▶ [Exercise instructions]: Print them exactly: the lines from the beginning of the entries below through the line that contains "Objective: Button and", and only those, with the pictures left out.

▶ [Records provided]:
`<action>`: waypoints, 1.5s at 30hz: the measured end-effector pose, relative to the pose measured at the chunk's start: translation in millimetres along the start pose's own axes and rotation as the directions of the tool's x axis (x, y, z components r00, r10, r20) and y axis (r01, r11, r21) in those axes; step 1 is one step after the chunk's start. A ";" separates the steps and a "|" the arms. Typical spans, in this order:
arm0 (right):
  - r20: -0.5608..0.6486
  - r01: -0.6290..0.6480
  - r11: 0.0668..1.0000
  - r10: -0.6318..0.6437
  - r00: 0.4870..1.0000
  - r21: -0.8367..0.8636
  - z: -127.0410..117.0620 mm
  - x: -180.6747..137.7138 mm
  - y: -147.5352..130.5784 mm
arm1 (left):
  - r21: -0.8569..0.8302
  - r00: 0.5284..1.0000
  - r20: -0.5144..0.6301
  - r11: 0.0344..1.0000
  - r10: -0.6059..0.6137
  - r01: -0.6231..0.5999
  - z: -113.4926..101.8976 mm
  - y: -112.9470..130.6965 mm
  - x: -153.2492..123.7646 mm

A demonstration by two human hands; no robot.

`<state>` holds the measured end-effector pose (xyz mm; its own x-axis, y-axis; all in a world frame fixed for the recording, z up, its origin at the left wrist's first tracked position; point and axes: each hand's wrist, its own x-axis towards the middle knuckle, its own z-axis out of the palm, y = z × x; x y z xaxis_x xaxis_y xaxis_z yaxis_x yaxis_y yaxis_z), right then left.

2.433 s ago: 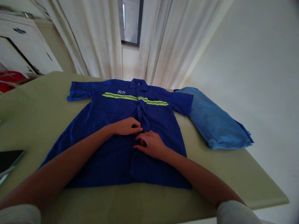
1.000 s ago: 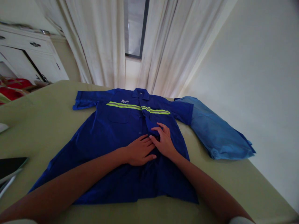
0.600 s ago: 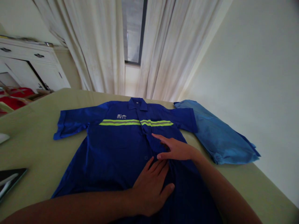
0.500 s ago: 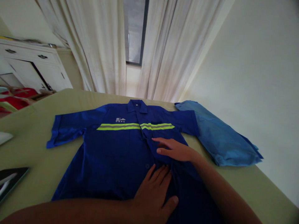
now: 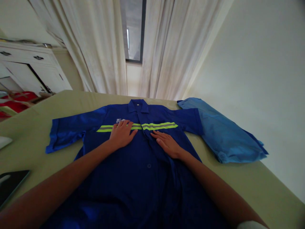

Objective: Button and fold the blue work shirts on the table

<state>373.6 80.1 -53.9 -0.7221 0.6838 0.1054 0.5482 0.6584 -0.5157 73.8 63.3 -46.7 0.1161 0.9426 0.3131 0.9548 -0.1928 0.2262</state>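
Observation:
A dark blue short-sleeved work shirt (image 5: 124, 171) lies front up, its collar pointing away from me. A yellow-green reflective stripe (image 5: 162, 126) crosses its chest. My left hand (image 5: 122, 134) rests flat over the stripe on the left chest, fingers stretched out and partly covering a white printed logo (image 5: 118, 121). My right hand (image 5: 166, 143) lies flat on the cloth just below the stripe, right of the button placket, with its fingers extended. Neither hand grips anything. Creases run down the shirt's lower right part.
A folded light blue garment (image 5: 221, 133) lies at the right against the wall, touching the shirt's sleeve. The surface is covered in pale green cloth (image 5: 69, 100). A dark flat object (image 5: 13, 183) lies at the left edge. Curtains (image 5: 100, 47) and a white cabinet (image 5: 45, 68) stand behind.
My left hand has moved up from the lower front to the chest stripe. My right hand has shifted slightly up and flattened onto the cloth. The view has shifted slightly.

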 end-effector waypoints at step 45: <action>0.247 0.364 0.921 -0.389 0.888 0.141 19.0 -26.0 -84.6 | -0.289 0.942 0.061 0.898 -0.330 0.333 55.6 14.6 95.0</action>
<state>338.0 0.6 -29.1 -0.9582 0.2733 0.0844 0.1823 0.8110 -0.5559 114.0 165.1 -64.9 -0.1886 0.9682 0.1642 0.8164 0.0616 0.5742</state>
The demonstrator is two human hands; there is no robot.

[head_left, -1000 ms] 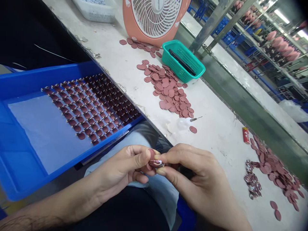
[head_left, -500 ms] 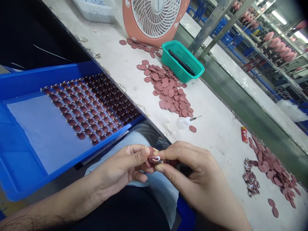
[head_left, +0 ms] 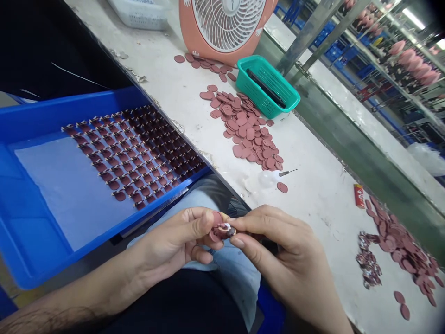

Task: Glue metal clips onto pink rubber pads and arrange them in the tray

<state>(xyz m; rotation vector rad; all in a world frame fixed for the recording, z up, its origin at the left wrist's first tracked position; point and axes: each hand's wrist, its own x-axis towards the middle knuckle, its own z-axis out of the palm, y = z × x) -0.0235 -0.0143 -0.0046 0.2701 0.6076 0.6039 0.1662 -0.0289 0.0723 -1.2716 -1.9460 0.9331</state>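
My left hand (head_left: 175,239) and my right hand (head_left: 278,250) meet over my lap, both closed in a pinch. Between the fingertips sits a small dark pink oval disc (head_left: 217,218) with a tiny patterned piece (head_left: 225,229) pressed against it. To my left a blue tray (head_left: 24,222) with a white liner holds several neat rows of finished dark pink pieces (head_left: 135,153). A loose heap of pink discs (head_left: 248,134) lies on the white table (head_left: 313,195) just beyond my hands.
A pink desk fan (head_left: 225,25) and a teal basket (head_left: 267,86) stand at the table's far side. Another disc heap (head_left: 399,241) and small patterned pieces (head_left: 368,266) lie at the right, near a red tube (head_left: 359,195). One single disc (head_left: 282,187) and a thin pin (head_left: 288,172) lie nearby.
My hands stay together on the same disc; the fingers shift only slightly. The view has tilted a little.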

▶ [Result below]:
`<action>`: waypoints, 1.5s at 30hz: the measured end-effector pose, relative to the pose measured at the chunk's start: translation in millimetres along the start pose's own axes and rotation as the directions of the tool's x axis (x, y, z components r00, r10, r20) and y axis (r01, r11, r21) in those axes; step 1 is one step after the chunk's start. A ";" separates the steps and a "|" the arms. Typical spans, in this order:
arm0 (right):
  - r20: -0.5608..0.6486
  - r01: -0.6290..0.6480
  - r11: 0.0668..1.0000
  - r10: -0.6318..0.6437
  - r00: 0.4870..1.0000
  - r21: -0.8367..0.8636
  - z: -127.0410..117.0620 mm
  - x: -180.6747..137.7138 mm
  - y: -147.5352..130.5784 mm
arm1 (left):
  - r21: -0.8569..0.8302
  - r00: 0.5284..1.0000
  - r20: -0.5144..0.6301
  - r11: 0.0344..1.0000
  - r10: -0.6059..0.6137
  - r01: -0.6231..0.5999
  - z: -113.4926..101.8976 mm
  - y: -112.9470..130.6965 mm
  - x: -153.2492..123.7646 mm

A demonstration by two human hands; no robot.

`<state>` holds the measured end-effector pose (xyz mm; its own x-axis, y-axis; all in a world frame fixed for the recording, z up, its origin at the left wrist's first tracked position; point and axes: each hand's wrist, its own x-axis towards the middle knuckle, its own z-axis out of the palm, y = z × x; x y z xaxis_x xaxis_y xaxis_z yaxis_x yaxis_y yaxis_z), right then left.

2.433 s ago: 
1.000 s ago: 
0.600 s ago: 
0.500 s ago: 
now: 

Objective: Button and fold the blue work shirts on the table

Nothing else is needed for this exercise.